The neuroprotective effects of S14 were also tested after exposure to the dopaminergic toxin 6-OHDA. As expected, 6-OHDA significantly decreased TH-positive cells (80%) (Fig. 4C). Addition of S14 to the cultures conferred a robust protection against 6-OHDA-mediated cell loss.

Neuroprotective role of PDE7 inhibition in an in vivo model of PD

Given the in vitro anti-inflammatory and neuroprotective effects described above, we then assessed the efficacy of S14 in a well-characterized rodent model of PD. LPS injection into the SNpc of rodents induces dopaminergic cell loss and microglial activation [29], [30]. To this end, adult rats were injected unilaterally in the SNpc with vehicle, LPS, or LPS plus S14 and were killed 72 h after injection. Histological analysis were used to evaluate the extend of dopaminergic cell loss and microglial activation in the SNpc of the different groups of animals. A significant preservation of dopaminergic neurons was found in S14-injected rats compared with abundant dopaminergic neuron damage after injection with LPS (Fig. 5). Quantitative studies showed a decrease of 85%, compared with the vehicle-injected rats, in the number of dopaminergic neurons in the SNpc after LPS injection. In contrast, in the S14-treated group, only a moderate decrease (25%) in dopaminergic cell number was observed 3 days after LPS injection. These results extend the observations made in vitro and suggest that treatment of LPS-injected animals with S14 results in an almost complete prevention of dopaminergic injury. In addition, we also analyzed the effect of BRL50481, a well characterized PDE7 inhibitor, on this same model of PD. Our results showed that BRL50481 has similar neuroprotective and anti-inflammatory effects as S14. Only a 20% decrease in the number of dopaminergic neurons (Figure 5B) was observed in rats injected with this compound, compared to 85% found in LPS-treated animals.

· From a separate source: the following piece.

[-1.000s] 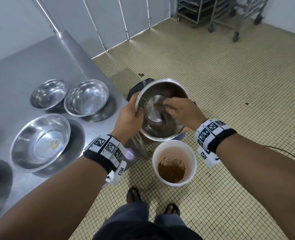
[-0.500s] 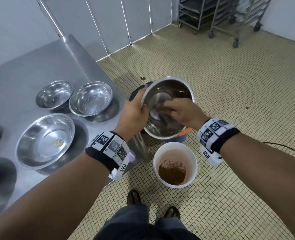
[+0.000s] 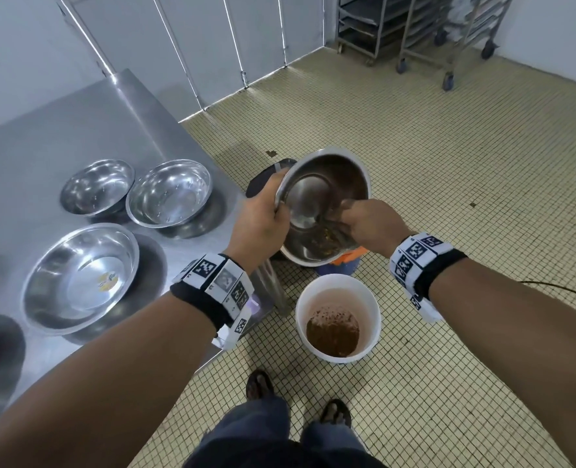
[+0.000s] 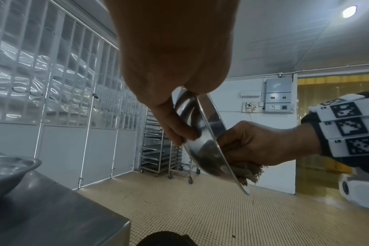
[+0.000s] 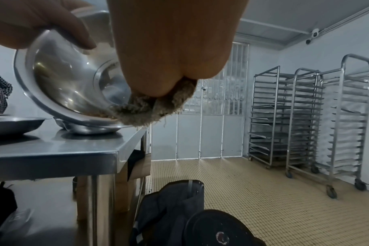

Figure 5. Effect of S14 on dopaminergic cell death in vivo.

LPS (10 µg) or vehicle was injected unilaterally into the adult substantia nigra pars compacta (SNpc) of adult rats. A group of animals also received S14 (20 nmol) or BRL50481 (BRL, 60 nmol) together with LPS. After 72 h the brains were removed and tissue sections were processed for (A) Nissl staining to label neurons or (B) tyrosine hydroxylase (TH) immunoreactivity to label dopaminergic neurons. Scale bars, 500 µm. Insets scale bars, 100 µm. Quantification of the numbers of neurons in A or TH-immunoreactive (IR) cells in B is shown. Values represent the mean ± SD, expressed as a percentage of vehicle-treated animals, from three different experiments, four animals/experiment/experimental group, and five independent sections per animal. ***p<0.001 versus LPS-treated animals.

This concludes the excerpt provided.